As you do, remember the deepest, most challenging doctrine of Scripture. Do you know what it is? Here’s how Luther explained Peter’s words about the difficult teachings in Paul’s writings: “He saw that many frivolous spirits were jumbling and twisting St. Paul’s words and teaching, because some things in the latter’s epistles are difficult to understand, as, for example, when he says that ‘man is justified by faith apart from works’ (Rom. 3:28)” (AE 30:198). What’s the most challenging doctrine of all for our sinful natures? Justification by faith. We better make sure we clearly teach that difficult, deep doctrine of salvation by faith in Jesus!
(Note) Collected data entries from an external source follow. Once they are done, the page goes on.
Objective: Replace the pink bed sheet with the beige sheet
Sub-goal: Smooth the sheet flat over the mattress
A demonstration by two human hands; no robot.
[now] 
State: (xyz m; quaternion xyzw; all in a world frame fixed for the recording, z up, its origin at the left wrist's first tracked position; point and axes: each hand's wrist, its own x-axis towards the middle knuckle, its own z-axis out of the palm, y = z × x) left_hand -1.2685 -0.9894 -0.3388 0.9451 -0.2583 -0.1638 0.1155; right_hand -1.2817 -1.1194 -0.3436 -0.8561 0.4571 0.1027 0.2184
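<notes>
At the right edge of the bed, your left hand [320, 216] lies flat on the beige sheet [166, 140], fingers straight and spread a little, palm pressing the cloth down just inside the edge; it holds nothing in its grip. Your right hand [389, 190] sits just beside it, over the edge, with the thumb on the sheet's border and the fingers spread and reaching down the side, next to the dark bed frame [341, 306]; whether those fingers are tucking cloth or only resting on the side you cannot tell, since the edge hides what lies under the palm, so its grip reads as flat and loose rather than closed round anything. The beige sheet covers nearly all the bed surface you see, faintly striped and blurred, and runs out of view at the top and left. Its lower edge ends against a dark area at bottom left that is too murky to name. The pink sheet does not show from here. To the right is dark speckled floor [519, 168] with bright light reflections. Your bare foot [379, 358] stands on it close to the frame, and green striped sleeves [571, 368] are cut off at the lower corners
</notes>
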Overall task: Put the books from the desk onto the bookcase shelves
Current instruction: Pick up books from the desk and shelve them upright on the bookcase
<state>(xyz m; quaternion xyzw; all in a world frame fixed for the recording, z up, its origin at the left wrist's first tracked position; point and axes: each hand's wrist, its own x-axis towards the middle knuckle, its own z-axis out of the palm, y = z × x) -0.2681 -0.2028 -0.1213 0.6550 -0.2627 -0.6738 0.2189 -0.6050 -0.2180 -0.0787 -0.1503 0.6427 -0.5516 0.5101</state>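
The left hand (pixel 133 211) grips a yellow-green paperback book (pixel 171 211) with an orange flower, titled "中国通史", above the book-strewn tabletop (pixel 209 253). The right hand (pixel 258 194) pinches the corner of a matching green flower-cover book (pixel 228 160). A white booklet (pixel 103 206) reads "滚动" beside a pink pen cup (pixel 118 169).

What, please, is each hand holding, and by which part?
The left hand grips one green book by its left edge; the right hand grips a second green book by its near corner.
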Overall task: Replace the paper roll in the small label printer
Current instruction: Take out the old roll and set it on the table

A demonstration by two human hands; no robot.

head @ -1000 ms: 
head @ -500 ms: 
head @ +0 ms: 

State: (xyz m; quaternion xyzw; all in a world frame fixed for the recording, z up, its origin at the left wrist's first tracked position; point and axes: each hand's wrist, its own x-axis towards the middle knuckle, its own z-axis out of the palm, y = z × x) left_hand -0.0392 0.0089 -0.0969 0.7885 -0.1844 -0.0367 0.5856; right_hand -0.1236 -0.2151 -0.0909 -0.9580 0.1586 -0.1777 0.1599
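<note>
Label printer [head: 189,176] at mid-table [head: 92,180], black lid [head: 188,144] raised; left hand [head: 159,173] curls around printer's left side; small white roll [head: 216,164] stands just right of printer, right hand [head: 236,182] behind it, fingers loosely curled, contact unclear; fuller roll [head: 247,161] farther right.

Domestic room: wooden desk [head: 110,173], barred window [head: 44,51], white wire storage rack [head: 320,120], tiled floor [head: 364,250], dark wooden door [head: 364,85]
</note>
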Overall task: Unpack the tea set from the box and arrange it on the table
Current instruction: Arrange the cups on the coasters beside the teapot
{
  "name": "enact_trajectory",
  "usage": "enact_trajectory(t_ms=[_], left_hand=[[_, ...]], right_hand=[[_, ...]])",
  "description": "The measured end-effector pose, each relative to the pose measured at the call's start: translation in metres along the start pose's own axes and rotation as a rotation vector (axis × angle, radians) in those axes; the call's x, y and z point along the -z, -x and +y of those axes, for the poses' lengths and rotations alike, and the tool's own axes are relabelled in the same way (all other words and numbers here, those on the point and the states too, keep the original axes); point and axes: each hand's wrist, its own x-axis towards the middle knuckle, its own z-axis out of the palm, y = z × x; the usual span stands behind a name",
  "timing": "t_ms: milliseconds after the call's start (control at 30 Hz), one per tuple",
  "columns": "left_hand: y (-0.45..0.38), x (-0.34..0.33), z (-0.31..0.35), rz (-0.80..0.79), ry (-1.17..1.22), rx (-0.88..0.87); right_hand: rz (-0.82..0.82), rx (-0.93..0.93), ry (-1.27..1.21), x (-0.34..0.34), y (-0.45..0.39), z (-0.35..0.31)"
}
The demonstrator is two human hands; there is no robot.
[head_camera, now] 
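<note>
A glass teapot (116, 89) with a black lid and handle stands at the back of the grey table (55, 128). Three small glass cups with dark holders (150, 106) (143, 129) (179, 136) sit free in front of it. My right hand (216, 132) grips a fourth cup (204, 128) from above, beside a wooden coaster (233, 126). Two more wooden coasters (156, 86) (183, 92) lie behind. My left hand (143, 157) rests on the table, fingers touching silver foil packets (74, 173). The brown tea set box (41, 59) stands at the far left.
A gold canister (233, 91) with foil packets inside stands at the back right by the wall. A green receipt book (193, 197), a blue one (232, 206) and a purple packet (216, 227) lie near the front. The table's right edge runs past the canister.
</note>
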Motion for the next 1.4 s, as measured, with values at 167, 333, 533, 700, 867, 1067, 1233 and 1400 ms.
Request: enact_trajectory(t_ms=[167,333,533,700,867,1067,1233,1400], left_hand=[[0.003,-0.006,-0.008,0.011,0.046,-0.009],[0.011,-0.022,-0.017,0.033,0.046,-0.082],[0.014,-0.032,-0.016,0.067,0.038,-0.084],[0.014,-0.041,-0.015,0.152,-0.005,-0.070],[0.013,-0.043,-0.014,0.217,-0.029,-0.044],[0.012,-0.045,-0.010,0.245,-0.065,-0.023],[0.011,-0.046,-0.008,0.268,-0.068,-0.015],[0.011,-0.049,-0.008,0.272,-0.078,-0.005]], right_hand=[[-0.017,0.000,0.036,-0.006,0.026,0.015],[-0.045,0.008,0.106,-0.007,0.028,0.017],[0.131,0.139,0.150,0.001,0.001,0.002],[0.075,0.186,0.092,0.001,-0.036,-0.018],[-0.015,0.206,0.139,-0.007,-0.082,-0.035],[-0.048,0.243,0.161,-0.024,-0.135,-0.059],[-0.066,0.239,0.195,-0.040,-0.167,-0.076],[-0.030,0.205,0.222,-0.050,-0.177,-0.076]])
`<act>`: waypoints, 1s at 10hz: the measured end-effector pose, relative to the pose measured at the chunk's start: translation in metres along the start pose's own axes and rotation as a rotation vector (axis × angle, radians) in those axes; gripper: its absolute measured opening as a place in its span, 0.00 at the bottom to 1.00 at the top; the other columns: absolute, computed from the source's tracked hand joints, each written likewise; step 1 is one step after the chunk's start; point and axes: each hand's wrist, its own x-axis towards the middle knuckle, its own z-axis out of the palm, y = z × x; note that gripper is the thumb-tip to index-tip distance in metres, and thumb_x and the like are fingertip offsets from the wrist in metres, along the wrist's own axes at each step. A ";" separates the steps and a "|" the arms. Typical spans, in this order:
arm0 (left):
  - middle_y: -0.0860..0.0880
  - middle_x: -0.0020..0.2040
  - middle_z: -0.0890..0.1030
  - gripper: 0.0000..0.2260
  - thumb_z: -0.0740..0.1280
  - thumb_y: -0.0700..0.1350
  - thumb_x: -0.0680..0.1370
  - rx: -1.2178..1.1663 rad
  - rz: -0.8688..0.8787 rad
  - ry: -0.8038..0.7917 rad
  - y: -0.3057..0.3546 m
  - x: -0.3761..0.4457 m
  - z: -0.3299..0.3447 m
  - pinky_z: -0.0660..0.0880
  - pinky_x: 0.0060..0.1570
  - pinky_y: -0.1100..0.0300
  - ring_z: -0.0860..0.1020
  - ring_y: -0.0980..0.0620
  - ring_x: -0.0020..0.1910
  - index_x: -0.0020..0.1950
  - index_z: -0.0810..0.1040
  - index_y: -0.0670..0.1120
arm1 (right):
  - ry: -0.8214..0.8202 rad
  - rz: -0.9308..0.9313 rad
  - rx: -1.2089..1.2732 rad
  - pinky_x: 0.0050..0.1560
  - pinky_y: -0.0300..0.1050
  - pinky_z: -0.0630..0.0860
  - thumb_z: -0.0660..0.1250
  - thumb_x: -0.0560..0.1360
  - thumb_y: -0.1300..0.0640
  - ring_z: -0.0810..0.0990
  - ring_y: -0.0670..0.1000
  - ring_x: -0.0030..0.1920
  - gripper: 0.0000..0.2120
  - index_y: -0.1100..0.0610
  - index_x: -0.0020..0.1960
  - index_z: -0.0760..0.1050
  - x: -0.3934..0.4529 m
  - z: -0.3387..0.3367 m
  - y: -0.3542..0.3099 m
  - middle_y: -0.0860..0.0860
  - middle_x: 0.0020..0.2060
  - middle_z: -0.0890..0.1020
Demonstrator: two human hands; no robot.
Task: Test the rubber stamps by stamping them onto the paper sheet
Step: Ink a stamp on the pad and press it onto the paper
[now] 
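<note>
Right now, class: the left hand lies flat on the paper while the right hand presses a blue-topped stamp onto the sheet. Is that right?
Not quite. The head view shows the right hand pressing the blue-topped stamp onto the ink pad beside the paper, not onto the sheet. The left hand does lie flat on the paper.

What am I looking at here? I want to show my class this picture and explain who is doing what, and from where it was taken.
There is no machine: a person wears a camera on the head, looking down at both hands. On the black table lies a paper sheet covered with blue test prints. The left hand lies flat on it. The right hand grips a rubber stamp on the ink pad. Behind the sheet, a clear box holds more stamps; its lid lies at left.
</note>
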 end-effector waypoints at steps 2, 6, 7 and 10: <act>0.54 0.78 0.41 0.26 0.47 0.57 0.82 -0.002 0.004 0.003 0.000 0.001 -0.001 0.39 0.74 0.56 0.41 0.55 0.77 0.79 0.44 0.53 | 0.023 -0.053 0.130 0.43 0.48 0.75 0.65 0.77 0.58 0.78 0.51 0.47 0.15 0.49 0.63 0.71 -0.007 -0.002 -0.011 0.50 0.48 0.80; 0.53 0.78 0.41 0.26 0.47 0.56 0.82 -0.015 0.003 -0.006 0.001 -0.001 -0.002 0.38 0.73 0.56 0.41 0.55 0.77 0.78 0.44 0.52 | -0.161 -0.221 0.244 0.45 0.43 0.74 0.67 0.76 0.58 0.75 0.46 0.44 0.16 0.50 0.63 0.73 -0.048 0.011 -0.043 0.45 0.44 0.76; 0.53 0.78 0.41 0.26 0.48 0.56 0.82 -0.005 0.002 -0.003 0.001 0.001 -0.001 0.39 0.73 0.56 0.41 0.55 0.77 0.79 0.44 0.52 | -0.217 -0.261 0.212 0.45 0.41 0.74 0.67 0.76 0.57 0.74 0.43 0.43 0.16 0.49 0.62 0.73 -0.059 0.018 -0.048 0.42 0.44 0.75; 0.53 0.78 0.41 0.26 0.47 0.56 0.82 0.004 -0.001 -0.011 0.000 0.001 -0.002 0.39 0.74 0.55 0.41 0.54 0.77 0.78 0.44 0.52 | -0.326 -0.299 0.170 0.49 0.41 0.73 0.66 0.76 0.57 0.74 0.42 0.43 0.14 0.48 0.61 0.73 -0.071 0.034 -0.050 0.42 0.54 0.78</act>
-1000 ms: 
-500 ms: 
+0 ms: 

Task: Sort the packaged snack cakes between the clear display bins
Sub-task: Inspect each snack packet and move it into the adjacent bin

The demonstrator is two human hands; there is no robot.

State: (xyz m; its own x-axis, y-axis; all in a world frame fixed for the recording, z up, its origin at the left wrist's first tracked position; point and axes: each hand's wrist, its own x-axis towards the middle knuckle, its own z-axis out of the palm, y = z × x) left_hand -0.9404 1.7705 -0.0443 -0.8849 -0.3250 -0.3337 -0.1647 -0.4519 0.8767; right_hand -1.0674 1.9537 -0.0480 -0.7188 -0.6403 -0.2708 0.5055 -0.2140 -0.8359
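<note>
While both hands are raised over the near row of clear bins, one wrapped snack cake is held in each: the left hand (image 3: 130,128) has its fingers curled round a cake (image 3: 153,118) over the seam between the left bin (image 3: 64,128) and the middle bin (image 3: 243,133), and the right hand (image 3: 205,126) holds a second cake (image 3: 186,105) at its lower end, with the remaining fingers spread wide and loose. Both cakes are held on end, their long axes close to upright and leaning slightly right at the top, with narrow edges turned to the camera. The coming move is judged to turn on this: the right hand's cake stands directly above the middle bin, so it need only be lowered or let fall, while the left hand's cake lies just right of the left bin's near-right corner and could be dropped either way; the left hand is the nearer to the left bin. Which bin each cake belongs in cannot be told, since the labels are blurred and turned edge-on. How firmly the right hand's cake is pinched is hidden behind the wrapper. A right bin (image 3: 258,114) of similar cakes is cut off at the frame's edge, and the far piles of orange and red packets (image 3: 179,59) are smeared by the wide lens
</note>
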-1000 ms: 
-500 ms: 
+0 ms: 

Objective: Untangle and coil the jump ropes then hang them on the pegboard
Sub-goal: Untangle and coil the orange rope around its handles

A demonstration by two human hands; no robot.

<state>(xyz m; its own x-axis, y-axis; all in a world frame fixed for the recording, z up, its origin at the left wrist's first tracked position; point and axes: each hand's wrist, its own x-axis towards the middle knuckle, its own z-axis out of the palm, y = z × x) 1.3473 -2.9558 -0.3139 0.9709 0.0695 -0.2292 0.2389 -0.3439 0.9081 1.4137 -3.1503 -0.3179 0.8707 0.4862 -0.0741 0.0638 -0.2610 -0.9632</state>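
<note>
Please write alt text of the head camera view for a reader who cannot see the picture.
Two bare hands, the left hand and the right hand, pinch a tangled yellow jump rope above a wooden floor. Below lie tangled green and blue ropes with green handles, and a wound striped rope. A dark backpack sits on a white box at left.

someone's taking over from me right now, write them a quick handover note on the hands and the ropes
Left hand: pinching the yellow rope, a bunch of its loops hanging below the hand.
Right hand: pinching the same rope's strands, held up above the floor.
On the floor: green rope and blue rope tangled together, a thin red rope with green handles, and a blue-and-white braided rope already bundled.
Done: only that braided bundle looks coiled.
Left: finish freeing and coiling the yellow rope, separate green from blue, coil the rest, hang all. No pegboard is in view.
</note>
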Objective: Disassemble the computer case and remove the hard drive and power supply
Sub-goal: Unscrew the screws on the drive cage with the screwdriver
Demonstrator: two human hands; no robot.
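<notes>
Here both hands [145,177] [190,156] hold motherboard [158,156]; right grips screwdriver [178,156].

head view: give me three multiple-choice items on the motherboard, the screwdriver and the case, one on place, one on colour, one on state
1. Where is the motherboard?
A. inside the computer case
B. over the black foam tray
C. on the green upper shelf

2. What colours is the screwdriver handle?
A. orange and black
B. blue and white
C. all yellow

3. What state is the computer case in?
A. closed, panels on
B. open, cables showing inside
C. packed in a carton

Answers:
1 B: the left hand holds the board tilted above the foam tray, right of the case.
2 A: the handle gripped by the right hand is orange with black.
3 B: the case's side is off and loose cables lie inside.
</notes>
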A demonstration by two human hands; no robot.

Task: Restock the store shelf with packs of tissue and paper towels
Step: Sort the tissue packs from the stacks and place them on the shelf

As I write this, concern over the coronavirus is spreading. This week, WELS churches were forced to suspend in-person worship services. I pray that by the time you read this, those fears have subsided. Here’s what I’ve learned from the pandemic so far: Each time you preach, you are preparing your people for the day when you and your church will no longer be there. Preach the gospel in every sermon like it’s the last time your people will be in a church, and go deep into God’s Word to prepare your people to study the Bible on their own when you and your worship services are no longer available. Give them the gospel and challenge them to go deep.

That’s what Paul did. While he didn’t face a pandemic, he was often forced to leave the churches he served on a moment’s notice. A notable example is his stay in Thessalonica. A mob forced Paul to flee after a short stay. Yet, his letters to the Thessalonians reveal a depth of teaching on matters like the end of the world and the antichrist. Paul got deep with those people quickly. Even Paul’s long stay in Ephesus only amounted to two and a half years. Yet, Paul could confidently say, “I have not hesitated to proclaim to you the whole will of God” (Acts 20:27).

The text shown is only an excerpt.